# RECORDS FOR THIS EXERCISE
--------------------------------
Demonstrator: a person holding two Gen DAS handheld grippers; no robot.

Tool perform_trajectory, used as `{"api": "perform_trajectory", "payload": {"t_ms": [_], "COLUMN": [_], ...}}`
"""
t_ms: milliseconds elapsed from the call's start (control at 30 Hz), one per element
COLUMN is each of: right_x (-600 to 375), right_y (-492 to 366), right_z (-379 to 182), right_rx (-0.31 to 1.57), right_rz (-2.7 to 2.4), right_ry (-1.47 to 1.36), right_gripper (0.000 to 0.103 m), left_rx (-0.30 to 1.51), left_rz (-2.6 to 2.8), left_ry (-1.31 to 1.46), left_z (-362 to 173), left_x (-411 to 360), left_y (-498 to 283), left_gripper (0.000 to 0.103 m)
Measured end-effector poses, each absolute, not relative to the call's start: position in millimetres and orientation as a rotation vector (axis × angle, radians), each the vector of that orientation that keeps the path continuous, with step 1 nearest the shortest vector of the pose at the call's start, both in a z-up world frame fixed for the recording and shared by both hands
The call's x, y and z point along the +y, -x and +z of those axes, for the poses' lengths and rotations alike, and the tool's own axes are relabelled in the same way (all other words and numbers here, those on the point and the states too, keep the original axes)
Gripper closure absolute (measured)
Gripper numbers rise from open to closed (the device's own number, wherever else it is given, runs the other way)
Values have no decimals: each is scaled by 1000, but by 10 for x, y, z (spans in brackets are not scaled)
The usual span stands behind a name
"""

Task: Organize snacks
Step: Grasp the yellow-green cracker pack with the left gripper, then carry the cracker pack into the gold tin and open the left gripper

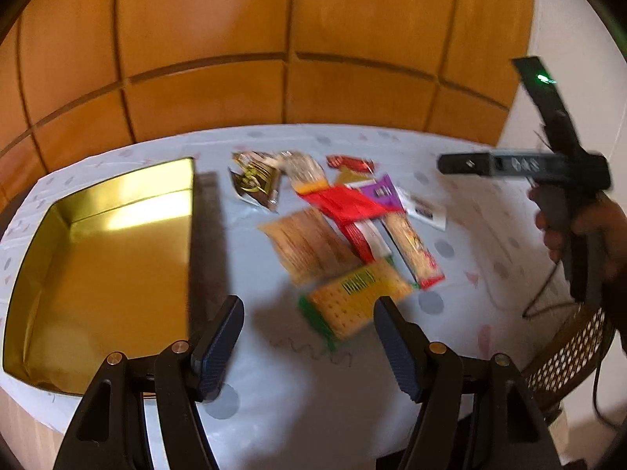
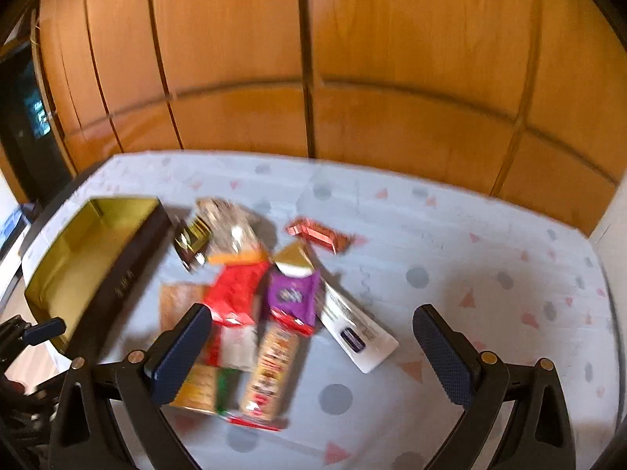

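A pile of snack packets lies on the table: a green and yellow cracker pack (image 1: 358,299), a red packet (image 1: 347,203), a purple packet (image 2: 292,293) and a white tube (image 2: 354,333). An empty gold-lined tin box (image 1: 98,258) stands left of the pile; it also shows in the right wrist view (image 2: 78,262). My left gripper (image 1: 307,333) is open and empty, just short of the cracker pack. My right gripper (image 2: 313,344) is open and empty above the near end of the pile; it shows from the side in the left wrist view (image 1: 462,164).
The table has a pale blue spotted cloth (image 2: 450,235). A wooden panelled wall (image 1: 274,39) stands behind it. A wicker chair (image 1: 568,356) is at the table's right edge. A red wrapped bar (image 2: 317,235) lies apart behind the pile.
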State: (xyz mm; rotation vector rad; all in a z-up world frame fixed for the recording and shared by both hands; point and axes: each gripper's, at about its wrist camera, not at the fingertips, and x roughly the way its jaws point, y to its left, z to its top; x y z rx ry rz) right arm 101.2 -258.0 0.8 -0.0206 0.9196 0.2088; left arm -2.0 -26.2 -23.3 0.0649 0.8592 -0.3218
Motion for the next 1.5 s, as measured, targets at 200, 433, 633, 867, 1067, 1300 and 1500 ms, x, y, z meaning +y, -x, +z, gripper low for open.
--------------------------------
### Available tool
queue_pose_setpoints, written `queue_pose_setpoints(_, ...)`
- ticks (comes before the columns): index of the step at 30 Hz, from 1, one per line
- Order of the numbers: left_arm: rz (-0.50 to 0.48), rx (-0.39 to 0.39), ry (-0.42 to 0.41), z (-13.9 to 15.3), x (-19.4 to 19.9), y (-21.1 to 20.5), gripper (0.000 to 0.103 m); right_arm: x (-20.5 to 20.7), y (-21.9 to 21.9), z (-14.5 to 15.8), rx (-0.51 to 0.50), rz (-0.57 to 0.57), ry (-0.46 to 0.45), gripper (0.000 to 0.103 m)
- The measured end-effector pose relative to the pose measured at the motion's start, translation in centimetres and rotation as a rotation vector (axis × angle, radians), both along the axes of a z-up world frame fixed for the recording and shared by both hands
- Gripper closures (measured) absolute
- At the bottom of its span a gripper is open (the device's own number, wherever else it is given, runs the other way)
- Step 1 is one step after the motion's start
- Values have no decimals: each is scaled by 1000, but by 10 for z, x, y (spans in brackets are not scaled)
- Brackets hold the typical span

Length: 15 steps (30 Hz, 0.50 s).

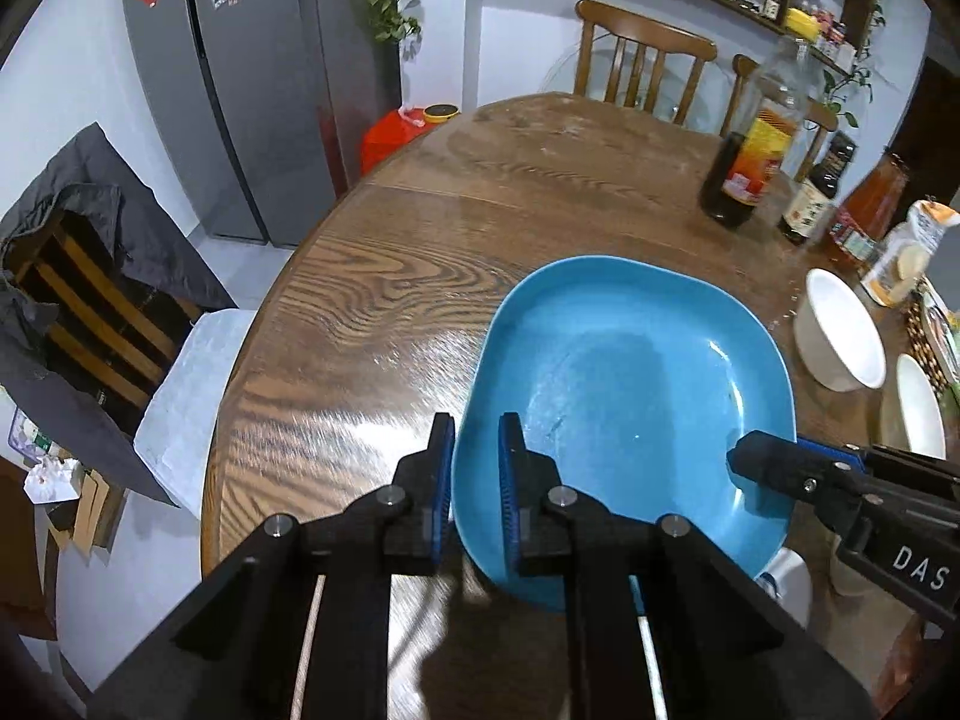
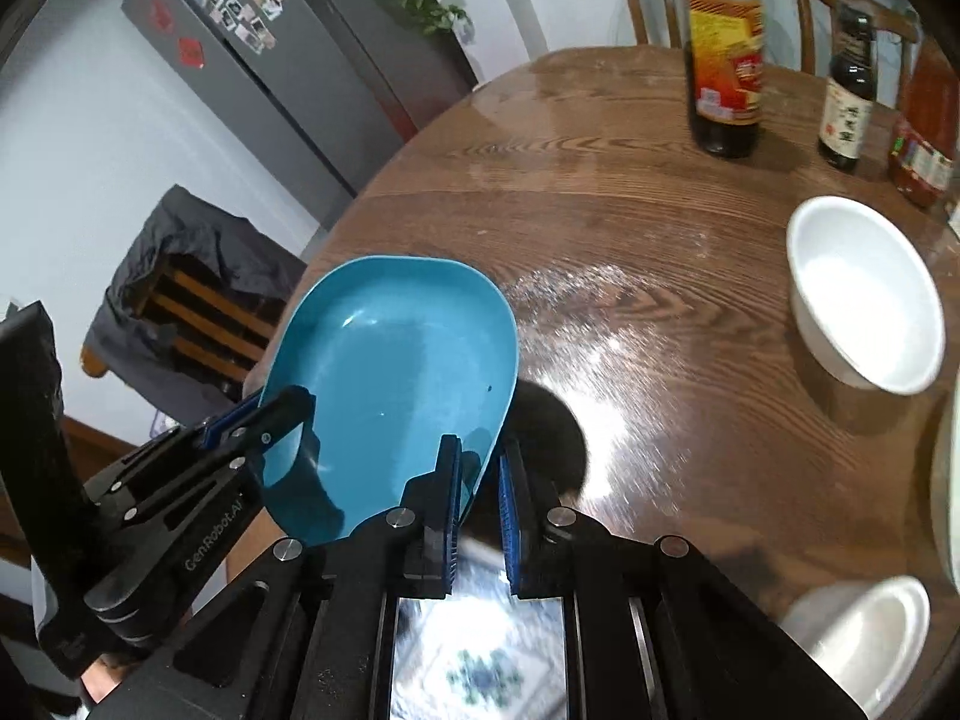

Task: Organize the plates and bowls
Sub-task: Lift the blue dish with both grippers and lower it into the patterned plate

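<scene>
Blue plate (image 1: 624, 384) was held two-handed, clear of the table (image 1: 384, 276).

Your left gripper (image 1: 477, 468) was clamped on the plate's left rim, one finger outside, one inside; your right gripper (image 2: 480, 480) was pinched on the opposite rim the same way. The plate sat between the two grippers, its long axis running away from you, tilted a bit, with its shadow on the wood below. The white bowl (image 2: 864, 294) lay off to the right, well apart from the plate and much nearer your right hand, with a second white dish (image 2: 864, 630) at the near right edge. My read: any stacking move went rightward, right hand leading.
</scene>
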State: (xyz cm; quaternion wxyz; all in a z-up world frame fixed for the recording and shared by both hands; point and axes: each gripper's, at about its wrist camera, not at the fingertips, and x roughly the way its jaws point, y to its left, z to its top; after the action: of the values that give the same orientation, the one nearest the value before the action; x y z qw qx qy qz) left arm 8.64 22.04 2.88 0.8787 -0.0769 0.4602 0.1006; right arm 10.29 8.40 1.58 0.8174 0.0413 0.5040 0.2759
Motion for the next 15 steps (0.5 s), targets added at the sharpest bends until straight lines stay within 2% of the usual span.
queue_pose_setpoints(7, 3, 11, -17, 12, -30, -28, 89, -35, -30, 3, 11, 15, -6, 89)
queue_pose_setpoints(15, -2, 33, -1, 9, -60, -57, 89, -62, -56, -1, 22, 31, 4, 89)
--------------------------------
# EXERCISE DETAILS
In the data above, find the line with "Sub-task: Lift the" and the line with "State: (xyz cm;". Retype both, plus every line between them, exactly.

# TASK ANSWER
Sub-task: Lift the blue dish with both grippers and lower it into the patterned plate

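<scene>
Blue plate (image 1: 624, 384) was held two-handed, clear of the table (image 1: 384, 276).

Your left gripper (image 1: 477, 468) was clamped on the plate's left rim, one finger outside, one inside; your right gripper (image 2: 480, 480) was pinched on the opposite rim the same way. The plate sat between the two grippers, its long axis running away from you, tilted a bit, with its shadow on the wood below. The white bowl (image 2: 864, 294) lay off to the right, well apart from the plate and much nearer your right hand, with a second white dish (image 2: 864, 630) at the near right edge. My read: any stacking move went rightward, right hand leading.
</scene>
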State: (xyz cm; quaternion wxyz; all in a z-up world frame fixed for the recording and shared by both hands; point and axes: each gripper's, at about its wrist camera, not at the fingertips, and x roughly the way its jaws point, y to its left, z to its top; after the action: of the values that give the same orientation, the one nearest the value before the action; x y z qw qx qy qz) left arm 8.64 22.04 2.88 0.8787 -0.0769 0.4602 0.1006; right arm 10.29 8.40 1.58 0.8174 0.0413 0.5040 0.2759

The answer is complete, and the exercise is done.